I'll just mosey on out then...
_Posted via Mobile Device_


----------



## Nobleheart (Jun 9, 2010)

I have a lot of NT friends. In fact, I think I have more NT friends than NF, SJ, and SP combined.

*I LOVE YOU GUYS!*

You complete me. And I'm not just being cliche. My NT friends' perspectives compliment my own abilities greatly. I wouldn't be nearly as able to deal with life without the support and advice from my NT friends. Even though it's usually just a quick question to calibrate, orient, or bounce an idea, my NT's have helped me keep perspective where I otherwise would not have. You guys bring balance and things I would not have otherwise considered to my approach.

INTP - Your ability to see how things work and clarify is truly helpful when I need perspective or something explained.

ENTP - You are my idea bouncing partners in crime. I wouldn't be half as creative with out my ENTP back up.

INTJ - I cannot describe how helpful it has been to have friends who see the world as I do, but understand it in a completely different way.

ENTJ - When you guys are healthy and well developed, you're some of the most amazing people on the planet.


----------



## Aelthwyn (Oct 27, 2010)

NTs are awesome! *huggles and snuggles* 

(I just love the way they look like cornered rabbits as you engulf them in a bear-hug muahahaha! yes tremble at my mighty NF glomp-powers! of course I admit to having been murderd for this on numerous occasions :tongue: but I defy logic and return to glomp again heheheh)
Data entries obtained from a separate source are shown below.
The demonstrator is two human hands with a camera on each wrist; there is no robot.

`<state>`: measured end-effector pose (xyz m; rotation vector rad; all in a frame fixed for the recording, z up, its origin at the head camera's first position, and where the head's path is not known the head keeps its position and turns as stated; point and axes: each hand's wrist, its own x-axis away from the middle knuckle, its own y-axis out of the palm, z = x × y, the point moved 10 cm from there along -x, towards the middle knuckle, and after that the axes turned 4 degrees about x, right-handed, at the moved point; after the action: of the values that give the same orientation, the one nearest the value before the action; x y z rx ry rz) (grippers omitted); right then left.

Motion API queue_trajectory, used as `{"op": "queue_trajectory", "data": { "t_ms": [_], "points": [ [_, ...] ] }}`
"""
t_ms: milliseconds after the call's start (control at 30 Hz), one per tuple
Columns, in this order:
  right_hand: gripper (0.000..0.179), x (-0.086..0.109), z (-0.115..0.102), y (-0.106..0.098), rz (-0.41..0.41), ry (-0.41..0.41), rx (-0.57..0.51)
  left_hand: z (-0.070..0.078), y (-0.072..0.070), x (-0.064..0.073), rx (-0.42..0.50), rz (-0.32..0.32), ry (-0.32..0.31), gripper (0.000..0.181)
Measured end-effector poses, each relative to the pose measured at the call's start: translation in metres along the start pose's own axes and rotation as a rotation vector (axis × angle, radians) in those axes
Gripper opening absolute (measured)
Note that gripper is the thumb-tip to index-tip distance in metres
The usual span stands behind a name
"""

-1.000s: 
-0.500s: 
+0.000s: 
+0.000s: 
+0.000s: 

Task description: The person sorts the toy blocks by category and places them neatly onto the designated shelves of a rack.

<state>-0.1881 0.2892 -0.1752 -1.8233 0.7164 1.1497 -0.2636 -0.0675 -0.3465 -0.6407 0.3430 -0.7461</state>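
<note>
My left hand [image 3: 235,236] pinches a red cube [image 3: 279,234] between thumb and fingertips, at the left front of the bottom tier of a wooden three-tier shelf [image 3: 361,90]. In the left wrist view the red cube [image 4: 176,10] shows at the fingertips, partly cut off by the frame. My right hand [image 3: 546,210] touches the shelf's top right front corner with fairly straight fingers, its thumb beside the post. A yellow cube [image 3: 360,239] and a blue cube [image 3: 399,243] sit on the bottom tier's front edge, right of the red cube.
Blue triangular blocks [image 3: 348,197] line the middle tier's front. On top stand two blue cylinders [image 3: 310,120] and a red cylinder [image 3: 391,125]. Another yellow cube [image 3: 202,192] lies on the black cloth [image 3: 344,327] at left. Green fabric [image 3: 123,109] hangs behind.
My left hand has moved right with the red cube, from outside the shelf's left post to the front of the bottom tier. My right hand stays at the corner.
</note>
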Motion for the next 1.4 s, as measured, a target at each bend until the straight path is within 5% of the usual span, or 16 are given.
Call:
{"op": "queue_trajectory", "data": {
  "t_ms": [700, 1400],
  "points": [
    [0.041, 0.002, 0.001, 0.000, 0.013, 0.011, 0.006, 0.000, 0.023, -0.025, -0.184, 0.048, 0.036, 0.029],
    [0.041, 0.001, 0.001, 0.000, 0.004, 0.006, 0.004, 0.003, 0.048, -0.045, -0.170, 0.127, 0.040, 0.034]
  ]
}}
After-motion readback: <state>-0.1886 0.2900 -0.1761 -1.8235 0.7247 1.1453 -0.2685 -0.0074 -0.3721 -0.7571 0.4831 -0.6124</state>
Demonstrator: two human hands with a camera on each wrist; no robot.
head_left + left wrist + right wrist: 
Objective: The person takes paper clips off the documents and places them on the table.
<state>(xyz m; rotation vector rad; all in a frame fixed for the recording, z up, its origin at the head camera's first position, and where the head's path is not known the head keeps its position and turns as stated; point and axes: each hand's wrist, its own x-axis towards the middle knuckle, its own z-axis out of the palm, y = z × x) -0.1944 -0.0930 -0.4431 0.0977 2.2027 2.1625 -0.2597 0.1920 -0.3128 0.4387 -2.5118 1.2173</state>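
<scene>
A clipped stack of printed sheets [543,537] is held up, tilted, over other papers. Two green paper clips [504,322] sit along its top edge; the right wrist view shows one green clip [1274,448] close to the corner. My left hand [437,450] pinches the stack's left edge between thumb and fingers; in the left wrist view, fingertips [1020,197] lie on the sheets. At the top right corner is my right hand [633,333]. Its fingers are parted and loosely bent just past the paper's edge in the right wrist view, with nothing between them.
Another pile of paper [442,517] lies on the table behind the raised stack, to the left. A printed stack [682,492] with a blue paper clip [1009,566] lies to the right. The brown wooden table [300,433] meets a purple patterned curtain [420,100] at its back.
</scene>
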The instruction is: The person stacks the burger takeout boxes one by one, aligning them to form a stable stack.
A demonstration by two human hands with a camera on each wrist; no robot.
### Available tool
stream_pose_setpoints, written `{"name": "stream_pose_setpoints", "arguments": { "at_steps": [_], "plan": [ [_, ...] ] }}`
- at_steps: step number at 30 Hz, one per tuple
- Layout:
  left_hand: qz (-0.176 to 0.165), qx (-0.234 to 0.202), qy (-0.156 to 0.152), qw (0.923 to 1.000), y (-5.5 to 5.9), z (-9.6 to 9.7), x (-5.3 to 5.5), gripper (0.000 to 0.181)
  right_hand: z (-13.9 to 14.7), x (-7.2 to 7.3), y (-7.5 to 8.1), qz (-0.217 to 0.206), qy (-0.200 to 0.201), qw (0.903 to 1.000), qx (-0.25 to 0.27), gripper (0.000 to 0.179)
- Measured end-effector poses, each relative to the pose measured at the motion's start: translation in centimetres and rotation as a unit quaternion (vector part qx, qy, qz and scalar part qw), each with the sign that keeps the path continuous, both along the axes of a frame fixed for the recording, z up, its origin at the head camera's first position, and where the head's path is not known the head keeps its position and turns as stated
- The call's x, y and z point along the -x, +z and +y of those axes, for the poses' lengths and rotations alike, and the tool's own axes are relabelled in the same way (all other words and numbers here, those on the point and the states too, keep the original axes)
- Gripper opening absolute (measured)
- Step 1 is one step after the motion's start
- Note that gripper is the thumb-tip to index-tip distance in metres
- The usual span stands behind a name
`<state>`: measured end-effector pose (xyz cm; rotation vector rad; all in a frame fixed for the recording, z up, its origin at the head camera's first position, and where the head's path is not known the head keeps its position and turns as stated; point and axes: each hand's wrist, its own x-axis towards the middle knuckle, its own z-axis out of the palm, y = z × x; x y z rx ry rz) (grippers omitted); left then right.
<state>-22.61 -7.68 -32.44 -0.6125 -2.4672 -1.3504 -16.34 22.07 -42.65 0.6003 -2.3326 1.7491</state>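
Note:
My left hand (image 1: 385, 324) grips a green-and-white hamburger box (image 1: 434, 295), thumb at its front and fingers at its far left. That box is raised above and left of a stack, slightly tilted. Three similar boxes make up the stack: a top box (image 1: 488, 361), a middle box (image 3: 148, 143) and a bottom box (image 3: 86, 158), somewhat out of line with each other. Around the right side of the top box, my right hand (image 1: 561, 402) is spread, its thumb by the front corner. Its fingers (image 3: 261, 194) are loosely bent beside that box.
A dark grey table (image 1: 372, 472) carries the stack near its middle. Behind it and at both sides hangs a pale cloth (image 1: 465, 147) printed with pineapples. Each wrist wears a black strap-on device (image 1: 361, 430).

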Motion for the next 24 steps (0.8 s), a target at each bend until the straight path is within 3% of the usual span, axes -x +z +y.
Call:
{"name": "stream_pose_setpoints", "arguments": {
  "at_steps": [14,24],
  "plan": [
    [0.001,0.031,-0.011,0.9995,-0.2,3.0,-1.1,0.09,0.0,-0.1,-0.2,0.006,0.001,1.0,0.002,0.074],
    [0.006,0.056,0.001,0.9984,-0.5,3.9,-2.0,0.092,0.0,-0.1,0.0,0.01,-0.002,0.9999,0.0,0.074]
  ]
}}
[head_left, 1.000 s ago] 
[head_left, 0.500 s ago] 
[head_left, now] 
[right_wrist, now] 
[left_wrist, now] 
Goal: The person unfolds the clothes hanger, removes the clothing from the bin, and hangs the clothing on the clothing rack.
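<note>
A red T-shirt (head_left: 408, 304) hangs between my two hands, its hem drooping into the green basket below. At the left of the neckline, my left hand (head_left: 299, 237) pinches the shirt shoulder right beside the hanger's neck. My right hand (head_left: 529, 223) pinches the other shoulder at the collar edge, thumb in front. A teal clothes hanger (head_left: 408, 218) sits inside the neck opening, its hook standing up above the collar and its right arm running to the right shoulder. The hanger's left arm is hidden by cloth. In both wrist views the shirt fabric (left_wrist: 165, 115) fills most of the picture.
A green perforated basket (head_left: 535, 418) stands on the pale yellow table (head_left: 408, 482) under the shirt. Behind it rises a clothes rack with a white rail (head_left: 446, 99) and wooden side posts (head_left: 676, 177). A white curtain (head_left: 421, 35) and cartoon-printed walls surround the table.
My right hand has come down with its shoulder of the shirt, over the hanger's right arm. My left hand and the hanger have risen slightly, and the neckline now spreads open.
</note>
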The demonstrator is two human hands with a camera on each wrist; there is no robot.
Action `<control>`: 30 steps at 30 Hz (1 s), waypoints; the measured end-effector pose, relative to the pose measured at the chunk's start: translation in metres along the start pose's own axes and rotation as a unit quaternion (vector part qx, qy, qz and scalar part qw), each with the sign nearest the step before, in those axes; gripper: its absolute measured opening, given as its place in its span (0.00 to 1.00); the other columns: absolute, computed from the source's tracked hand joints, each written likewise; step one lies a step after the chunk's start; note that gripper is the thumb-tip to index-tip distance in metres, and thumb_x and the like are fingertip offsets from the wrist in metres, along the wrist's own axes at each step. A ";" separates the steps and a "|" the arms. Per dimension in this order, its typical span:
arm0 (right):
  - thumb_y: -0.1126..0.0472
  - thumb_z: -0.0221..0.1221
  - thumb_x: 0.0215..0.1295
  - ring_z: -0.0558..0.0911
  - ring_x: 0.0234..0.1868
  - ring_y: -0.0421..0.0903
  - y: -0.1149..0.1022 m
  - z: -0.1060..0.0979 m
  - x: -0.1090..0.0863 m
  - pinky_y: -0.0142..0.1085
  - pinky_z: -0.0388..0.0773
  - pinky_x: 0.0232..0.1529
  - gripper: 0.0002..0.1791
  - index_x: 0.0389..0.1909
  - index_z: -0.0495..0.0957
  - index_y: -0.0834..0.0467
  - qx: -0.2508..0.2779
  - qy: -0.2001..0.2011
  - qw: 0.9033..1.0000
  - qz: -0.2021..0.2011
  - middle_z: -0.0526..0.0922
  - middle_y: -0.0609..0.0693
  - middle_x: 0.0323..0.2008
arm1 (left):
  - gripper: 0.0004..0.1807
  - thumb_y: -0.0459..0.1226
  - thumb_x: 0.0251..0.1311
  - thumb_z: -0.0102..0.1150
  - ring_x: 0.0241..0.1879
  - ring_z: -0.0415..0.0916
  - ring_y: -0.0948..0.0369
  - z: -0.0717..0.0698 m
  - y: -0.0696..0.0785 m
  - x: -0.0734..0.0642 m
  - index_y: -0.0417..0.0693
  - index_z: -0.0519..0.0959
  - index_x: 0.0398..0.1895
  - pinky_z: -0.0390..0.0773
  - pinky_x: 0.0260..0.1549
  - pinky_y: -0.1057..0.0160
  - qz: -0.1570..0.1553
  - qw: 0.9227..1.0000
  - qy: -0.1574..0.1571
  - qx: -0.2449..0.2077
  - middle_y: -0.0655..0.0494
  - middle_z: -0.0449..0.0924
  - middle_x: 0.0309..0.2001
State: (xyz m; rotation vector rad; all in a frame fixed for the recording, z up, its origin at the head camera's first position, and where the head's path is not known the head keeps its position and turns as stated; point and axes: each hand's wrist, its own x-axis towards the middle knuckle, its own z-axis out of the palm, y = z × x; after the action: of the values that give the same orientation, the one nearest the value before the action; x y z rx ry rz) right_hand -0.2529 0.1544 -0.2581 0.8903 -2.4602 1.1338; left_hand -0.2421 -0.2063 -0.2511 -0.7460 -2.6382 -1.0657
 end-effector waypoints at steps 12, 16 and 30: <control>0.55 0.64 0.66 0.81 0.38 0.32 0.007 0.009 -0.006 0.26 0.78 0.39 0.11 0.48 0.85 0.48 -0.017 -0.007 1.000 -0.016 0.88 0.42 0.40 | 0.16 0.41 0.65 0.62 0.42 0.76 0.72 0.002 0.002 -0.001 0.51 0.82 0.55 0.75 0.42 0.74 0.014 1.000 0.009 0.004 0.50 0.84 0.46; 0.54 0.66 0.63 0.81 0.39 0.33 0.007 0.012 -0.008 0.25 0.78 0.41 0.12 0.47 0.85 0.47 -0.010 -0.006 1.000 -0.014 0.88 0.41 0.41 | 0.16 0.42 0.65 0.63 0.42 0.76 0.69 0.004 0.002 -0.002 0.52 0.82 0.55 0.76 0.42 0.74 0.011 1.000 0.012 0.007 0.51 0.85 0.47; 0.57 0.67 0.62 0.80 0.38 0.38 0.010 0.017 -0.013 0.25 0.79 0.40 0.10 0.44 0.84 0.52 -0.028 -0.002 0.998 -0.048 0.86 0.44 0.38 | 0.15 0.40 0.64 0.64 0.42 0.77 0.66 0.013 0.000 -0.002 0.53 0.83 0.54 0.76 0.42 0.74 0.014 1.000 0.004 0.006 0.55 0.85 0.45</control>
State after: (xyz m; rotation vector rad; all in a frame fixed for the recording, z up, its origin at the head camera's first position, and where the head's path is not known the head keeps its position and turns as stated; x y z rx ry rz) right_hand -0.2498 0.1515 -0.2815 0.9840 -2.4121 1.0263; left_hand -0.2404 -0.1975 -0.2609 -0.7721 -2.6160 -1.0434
but seriously, some of my best friends are NTs, I love them to death, they are the best people to have great discussions with about all kinds of random stuff that leaves other people looking at you like you're a lunaitc :crazy: and they just have this NT vibe of awesomeness, I really respect you guys!


----------



## Aelthwyn (Oct 27, 2010)

In a Quandary said:


> Someone's offering free hugs to NTs?


*hugs In a Quandary* of course!


----------



## Danny (Feb 17, 2011)

Hugs for NTs?! Shocking "gift". 

*runs*


----------



## Bunker Man (Jan 4, 2011)

There's nothing wrong with hugs. Secretly, we'll cover ourselves with crazy glue, and then when you try them everyone will glomp together, and we'll transform into Legion from Castlevania. We can all be one immense harmonious spirit of calculating power.


----------



## sea cucumber (Oct 14, 2010)

thats good for starters....thats a sort of a hug. Its about luff not power or power in the sence that one day the NF intuition with combine and all once all around the world the NFs will join hands in a great curcle of hugs encumpasing the world bathing it in peace and luff the glue will melt as will your NT hearts. When you fall to your knees cripled with emotion, we will catch you. For a moment in time will feel it with you and hold hand as you weep and embrace one another. As quickly as it happend we shall then pull you apart from each other mop up the tears dry you down and hand you a claculater and nes papper. Nothing will be said ever, never will it be mentioned again but we will all know that happend. That fine day.


----------



## life support (Feb 19, 2011)




----------



## MuChApArAdOx (Jan 24, 2011)

life support said:


>


This photo is so amazing, love it =)


----------



## Napoleptic (Oct 29, 2010)

It's good that someone's giving us credit for being retarded in love instead of telling us we're losers. :laughing:


----------